_ACTIVITY_.
Your answer must be the exact lines below, starting with the line with "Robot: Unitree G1" and going on through the line with "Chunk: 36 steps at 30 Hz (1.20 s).", both included, with no pictures.

_DATA RECORDS_.

· · · · ·

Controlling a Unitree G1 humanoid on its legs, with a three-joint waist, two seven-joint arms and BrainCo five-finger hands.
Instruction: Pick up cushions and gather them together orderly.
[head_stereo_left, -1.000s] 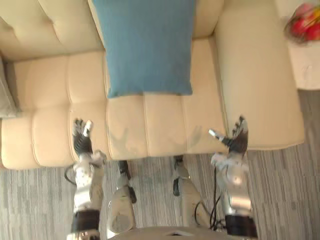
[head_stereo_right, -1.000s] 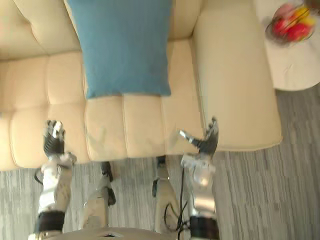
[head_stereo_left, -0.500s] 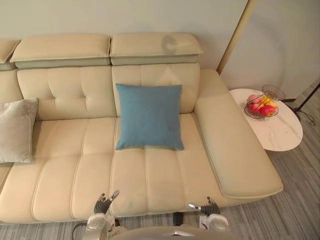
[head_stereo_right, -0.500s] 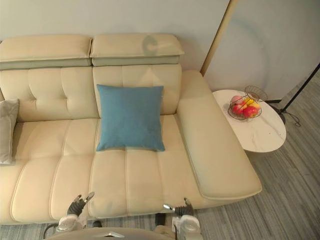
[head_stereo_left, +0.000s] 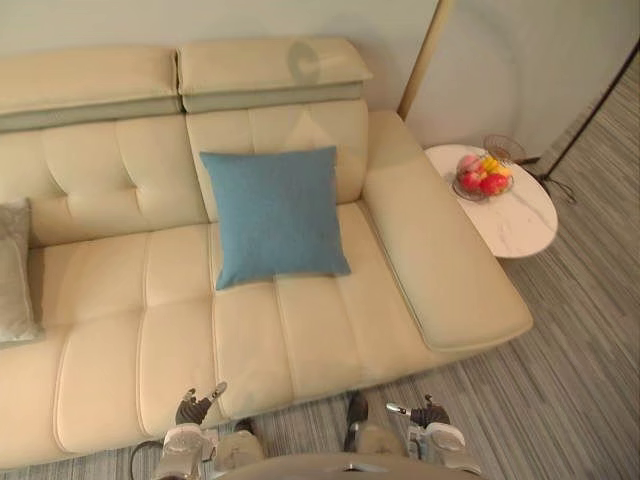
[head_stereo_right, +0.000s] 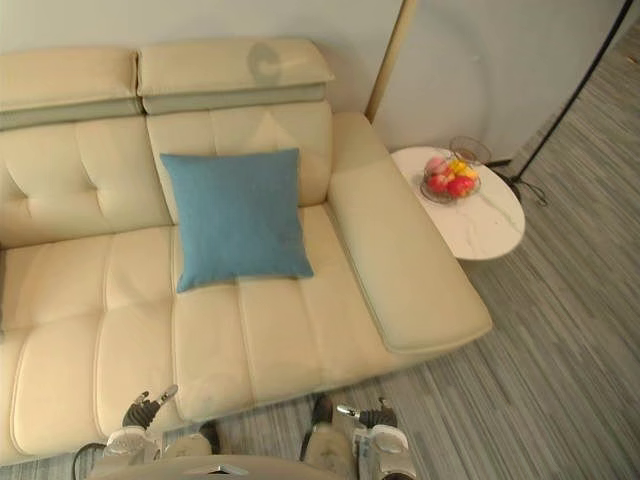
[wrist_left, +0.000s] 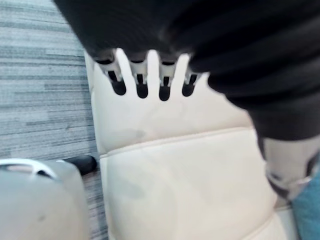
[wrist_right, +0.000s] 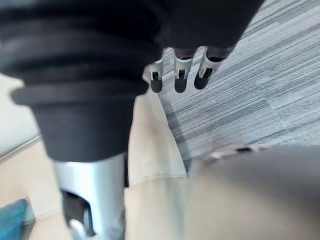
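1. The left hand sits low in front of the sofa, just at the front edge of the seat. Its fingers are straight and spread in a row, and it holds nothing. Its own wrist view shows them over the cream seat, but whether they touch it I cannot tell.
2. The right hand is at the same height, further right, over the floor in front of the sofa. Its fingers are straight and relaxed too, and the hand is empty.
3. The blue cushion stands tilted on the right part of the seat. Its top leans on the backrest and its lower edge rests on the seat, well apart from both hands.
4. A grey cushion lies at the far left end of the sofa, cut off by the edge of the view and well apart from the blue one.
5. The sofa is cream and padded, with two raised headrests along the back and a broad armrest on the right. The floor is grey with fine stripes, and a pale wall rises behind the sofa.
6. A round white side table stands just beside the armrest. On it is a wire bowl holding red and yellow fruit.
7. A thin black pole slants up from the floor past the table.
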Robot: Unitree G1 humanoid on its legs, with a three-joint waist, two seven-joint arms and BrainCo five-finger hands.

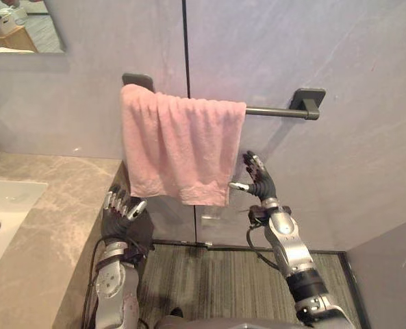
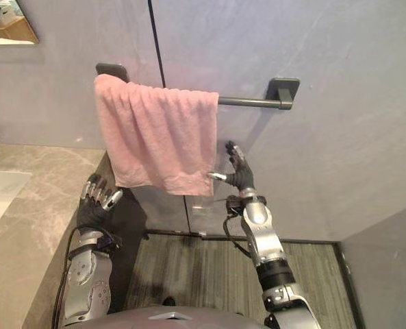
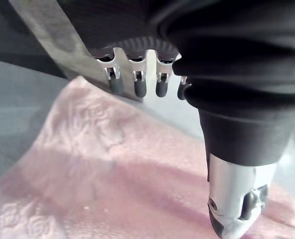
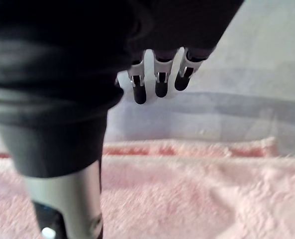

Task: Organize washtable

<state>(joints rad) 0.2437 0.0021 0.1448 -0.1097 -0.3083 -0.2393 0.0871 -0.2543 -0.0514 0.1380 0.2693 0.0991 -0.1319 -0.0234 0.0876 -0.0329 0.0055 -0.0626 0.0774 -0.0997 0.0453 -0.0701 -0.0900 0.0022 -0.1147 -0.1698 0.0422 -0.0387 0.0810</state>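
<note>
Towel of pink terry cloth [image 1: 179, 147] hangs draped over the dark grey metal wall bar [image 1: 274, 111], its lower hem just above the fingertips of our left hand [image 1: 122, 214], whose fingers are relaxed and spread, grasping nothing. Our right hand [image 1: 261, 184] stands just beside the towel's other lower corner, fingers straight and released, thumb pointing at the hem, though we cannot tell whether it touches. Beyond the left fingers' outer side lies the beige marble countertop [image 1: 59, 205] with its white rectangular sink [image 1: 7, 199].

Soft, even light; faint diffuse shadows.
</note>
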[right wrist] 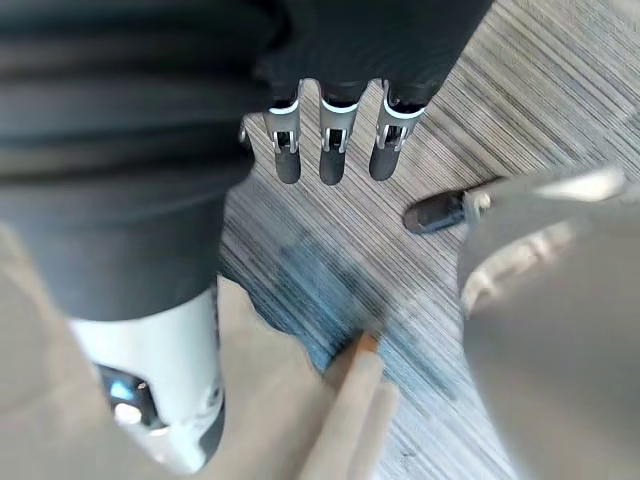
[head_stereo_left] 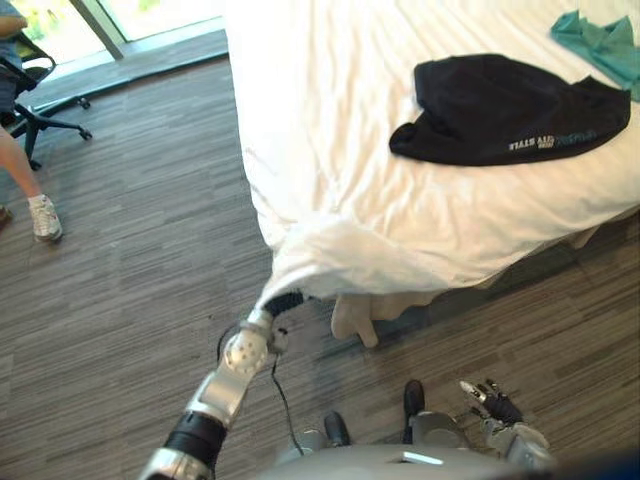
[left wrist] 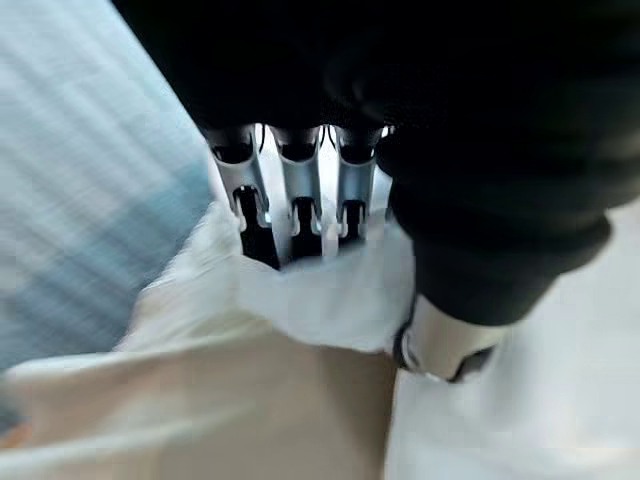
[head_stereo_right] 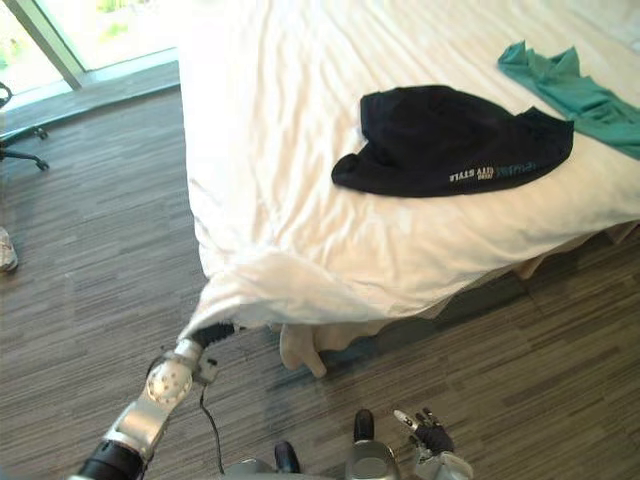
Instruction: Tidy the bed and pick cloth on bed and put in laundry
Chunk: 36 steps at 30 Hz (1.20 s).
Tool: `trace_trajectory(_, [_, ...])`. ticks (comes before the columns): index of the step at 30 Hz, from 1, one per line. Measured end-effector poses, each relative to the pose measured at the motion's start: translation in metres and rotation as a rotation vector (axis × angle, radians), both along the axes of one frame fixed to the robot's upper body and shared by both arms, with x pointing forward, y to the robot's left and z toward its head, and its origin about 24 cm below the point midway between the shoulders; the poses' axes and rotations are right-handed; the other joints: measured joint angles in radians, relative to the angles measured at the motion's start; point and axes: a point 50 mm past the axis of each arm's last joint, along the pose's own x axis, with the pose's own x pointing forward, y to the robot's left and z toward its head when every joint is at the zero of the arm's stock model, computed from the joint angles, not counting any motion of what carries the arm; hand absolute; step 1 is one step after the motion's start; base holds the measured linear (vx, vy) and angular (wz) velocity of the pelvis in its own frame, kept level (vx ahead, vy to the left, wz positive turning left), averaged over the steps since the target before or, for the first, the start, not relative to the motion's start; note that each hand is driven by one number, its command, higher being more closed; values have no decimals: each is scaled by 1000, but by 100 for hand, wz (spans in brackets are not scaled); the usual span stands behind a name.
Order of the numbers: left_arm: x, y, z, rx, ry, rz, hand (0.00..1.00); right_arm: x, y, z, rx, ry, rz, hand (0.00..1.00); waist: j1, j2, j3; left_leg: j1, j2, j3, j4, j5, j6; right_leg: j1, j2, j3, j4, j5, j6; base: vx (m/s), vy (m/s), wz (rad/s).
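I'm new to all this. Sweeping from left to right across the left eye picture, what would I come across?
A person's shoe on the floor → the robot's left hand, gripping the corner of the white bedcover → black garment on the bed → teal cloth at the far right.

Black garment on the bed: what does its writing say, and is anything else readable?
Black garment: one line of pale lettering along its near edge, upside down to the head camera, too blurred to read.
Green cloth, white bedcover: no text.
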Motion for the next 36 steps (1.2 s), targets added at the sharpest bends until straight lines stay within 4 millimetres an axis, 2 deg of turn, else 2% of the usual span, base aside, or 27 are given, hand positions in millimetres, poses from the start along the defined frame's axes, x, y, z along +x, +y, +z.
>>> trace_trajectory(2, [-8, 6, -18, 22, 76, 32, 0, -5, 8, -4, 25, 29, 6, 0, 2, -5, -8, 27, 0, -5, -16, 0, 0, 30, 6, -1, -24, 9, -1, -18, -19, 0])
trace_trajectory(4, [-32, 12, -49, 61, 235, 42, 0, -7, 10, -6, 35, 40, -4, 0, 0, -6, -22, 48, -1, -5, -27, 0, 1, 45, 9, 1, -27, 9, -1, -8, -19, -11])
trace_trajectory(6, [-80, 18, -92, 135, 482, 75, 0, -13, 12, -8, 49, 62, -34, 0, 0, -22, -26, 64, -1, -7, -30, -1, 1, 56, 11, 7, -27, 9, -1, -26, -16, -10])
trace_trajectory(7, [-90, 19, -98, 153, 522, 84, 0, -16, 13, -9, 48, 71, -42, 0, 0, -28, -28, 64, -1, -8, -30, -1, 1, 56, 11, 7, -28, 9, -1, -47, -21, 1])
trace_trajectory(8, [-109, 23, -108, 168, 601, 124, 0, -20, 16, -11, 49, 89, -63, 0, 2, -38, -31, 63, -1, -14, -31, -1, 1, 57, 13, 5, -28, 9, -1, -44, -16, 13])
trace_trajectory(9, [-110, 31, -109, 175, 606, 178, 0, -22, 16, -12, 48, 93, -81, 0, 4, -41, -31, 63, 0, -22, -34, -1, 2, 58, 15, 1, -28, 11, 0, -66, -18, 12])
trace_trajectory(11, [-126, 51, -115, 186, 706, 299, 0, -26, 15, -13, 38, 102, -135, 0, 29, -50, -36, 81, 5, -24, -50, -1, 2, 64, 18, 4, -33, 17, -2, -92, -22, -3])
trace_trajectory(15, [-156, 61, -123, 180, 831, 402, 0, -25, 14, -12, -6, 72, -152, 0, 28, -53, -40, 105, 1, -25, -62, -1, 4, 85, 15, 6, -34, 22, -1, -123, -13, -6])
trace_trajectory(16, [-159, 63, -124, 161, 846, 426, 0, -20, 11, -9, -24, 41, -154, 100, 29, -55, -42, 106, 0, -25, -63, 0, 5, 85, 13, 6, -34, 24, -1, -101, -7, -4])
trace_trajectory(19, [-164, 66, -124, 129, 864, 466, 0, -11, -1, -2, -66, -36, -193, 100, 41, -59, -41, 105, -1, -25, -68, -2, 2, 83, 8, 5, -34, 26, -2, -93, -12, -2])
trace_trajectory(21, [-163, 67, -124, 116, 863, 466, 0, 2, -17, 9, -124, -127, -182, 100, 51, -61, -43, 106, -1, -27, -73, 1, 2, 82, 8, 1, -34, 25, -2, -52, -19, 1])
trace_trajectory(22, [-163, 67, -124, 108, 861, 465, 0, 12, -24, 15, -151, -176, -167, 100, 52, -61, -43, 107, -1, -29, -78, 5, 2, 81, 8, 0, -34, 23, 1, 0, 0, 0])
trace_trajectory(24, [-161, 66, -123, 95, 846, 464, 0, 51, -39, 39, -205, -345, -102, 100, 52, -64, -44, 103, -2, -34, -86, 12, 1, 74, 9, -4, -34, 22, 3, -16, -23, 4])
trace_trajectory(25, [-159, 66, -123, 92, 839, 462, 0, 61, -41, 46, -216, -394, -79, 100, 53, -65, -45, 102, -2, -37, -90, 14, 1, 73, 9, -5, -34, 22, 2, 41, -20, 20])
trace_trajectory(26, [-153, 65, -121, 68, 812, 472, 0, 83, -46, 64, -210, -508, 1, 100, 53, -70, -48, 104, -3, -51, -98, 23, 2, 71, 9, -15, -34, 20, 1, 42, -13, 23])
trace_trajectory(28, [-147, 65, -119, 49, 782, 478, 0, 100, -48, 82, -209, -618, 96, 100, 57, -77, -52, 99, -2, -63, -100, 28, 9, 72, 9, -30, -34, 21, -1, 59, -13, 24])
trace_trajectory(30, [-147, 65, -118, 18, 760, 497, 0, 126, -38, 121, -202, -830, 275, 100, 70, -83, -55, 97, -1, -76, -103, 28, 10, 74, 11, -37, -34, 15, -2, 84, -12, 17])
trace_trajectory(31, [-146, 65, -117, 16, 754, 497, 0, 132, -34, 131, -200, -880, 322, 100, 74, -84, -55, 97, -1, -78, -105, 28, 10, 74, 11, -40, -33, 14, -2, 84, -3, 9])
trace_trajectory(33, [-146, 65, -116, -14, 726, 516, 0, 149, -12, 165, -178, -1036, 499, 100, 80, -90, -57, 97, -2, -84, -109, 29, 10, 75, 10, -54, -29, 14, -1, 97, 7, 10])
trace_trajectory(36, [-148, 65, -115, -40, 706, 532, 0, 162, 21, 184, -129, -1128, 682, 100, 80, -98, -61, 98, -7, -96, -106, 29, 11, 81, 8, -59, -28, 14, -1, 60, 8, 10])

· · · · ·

_SOLUTION TO THE EXERCISE_.
Robot: Unitree G1 humanoid on its legs, with a three-joint waist, two seven-joint arms and BrainCo five-finger hands.


Task: Organize washtable

<state>(joints rad) 0.2437 0.0021 0.1448 -0.1097 -0.3083 -0.2393 0.0871 -0.2543 -0.0514 0.1380 0.2693 0.0991 -0.1319 -0.0234 0.0876 -0.0329 0.0055 -0.0626 0.0774 -0.0997 0.0453 -0.0701 -0.0900 0.0022 -0.1147 -0.1698 0.0422 -0.0387 0.0810</state>
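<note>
Towel of pink terry cloth [image 1: 179, 147] hangs draped over the dark grey metal wall bar [image 1: 274, 111], its lower hem just above the fingertips of our left hand [image 1: 122, 214], whose fingers are relaxed and spread, grasping nothing. Our right hand [image 1: 261, 184] stands just beside the towel's other lower corner, fingers straight and released, thumb pointing at the hem, though we cannot tell whether it touches. Beyond the left fingers' outer side lies the beige marble countertop [image 1: 59, 205] with its white rectangular sink [image 1: 7, 199].

Soft, even light; faint diffuse shadows.
</note>
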[right wrist] 
[head_stereo_left] 
[left wrist] 
[head_stereo_right] 
Instruction: Tidy the bed and pick cloth on bed and put in laundry
Chunk: 36 steps at 30 Hz (1.20 s).

The output is now complete.